Still, this wouldn’t be so bad if he did it once, or even twice.
He does it more than ten times. R Kelly’s character only appears in 15 of the parts of the series. More than 60% of Sylvester’s appearances are defined with gun violence.  It’s hilarious for South Park to famously parody it. Yet the parody pales in comparison to the original.
It’s so hard for me to pick a personal instance of this, but if I had to pick one, it would be when Kelly attempts to let his beretta play marriage-councilor when it’s revealed the husband has a homosexual lover:
“’Chuck screamed out “We’re in love!’
Cathy says, ‘Love My Ass’
Rufus said they’re getting married, then I shoot one in the air”

2. “ARF ARF” –DMX (Every DMX I could possibly think of or that I looked up)

I don’t know how he did it. Dark Man X managed to make barking like a schizophrenic cool during any occasion. But those were the late 1990’s for you. I would say you had to be there, but even back then I feel like someone would’ve thought it strange every youth older than 10 was barking in every other sentence.
Now I know what you’re asking yourself, “how can I know when it’s okay to start barking in order to fit in with the hip-urban adjusted culture of today?” Here’s some context, straight from the OG dog himself:
“Y’all niggas want the real? Rrrrrrrr ARF ARF ARF what’s the deal?”
“Whatchall really want? ARF ARF”
“Rrrrrrr ARF ARF ARF ARF ARF. What’s on ya’ll niggas minds?”
Basically, if you’re ARF ARF ever talking to someone in the second Rrrrrrrrrrr ARF ARF person, you need to start barking. It’s what the cool kids are doing. And you don’t want to be not cool…right?

1. “You down with O.P.P.?”- Naughty By Nature (From the aptly titled song ‘OPP’)
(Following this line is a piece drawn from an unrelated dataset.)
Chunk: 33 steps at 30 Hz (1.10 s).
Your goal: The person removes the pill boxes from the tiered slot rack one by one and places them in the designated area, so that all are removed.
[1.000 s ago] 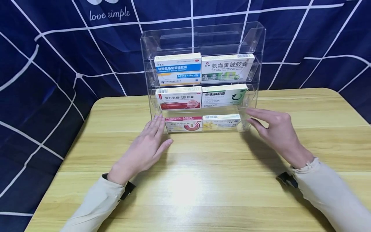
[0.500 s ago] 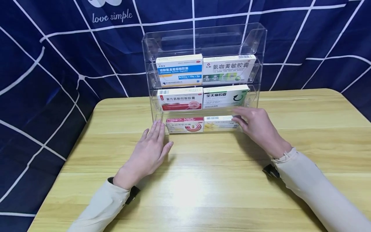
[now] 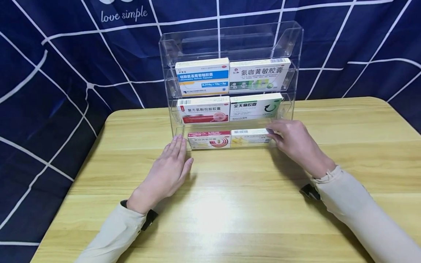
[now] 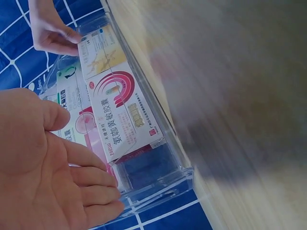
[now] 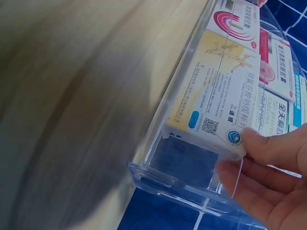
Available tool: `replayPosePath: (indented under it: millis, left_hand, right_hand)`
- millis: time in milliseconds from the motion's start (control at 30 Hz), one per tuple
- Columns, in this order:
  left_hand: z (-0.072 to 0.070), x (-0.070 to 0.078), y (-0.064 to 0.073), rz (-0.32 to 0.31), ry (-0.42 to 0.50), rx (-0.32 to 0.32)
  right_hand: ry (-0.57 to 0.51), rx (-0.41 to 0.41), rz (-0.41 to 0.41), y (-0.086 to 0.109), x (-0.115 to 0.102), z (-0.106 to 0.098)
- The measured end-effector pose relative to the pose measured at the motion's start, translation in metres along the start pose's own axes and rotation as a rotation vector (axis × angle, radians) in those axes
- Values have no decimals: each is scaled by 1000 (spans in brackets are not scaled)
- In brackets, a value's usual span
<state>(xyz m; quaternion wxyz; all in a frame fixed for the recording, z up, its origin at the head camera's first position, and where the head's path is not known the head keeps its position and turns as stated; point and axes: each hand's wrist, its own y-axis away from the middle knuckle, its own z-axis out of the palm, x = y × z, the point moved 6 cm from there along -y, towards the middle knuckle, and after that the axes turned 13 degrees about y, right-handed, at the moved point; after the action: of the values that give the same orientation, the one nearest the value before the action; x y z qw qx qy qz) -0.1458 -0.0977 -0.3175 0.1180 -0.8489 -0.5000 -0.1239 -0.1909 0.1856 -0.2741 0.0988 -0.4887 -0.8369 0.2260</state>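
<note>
A clear acrylic display rack (image 3: 227, 40) stands upright on the table, with medicine boxes in three tiers. In its bottom tier, a yellow-and-white medicine box (image 3: 251, 137) sits beside a pink-and-white medicine box (image 3: 209, 140). My right hand (image 3: 297, 144) is at the yellow-and-white box's right end. In the right wrist view, the thumb (image 5: 261, 143) lies on that box's upper corner and the forefinger is curled at its end, pinching it. My left hand (image 3: 166, 171) has its fingers straight, tips at the rack's lower left side; whether they press on it is unclear.
Higher tiers hold a blue-and-white box (image 3: 202, 78), a green-and-white box (image 3: 258, 76), a red-and-white box (image 3: 204, 110) and a white box with a green arrow (image 3: 254, 107). Behind the wooden table (image 3: 210, 219) hangs a dark blue grid cloth (image 3: 131, 47).
My right hand has moved left from the rack's lower right edge onto the end of the yellow-and-white medicine box. My left hand stays almost in place by the rack's left side.
</note>
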Motion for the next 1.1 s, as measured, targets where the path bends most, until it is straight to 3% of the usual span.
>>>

In case you’ve noticed, with the exception of the tongue-in-cheek Kanye quote, the hilarity and joy in the phrases come from the pure stupidity and absurdity of them. This particular phrase is a glaring contrast. See, this quote is just clever enough to go over the head of any casual listener, and yet still concise enough for anyone with a slightly discerning ear to understand the message with a little bit of patience.
Basically, it’s one of the most perfect inside, yet still very inclusive, jokes of all time. More than 20 years later, it’s still brilliant.
I don’t want to blatantly come out and give it away, but it’s enough to make your mother laugh and blush at the same time. Here are some quick little excerpts:
“O is for Other, P is for people scratchin temple. The Last P, well, that’s not that simple. It’s sorta like another way to call a cat a kitten”
“As for the ladies, OPP means something gifted. The first two letters are the same, but the last is something different…I won’t get into that, I’ll do it, ah, sorta properly. I say the other P, hmm, stand for property”
If you’re still scratching your temple, just look up the full song. You won’t be disappointed.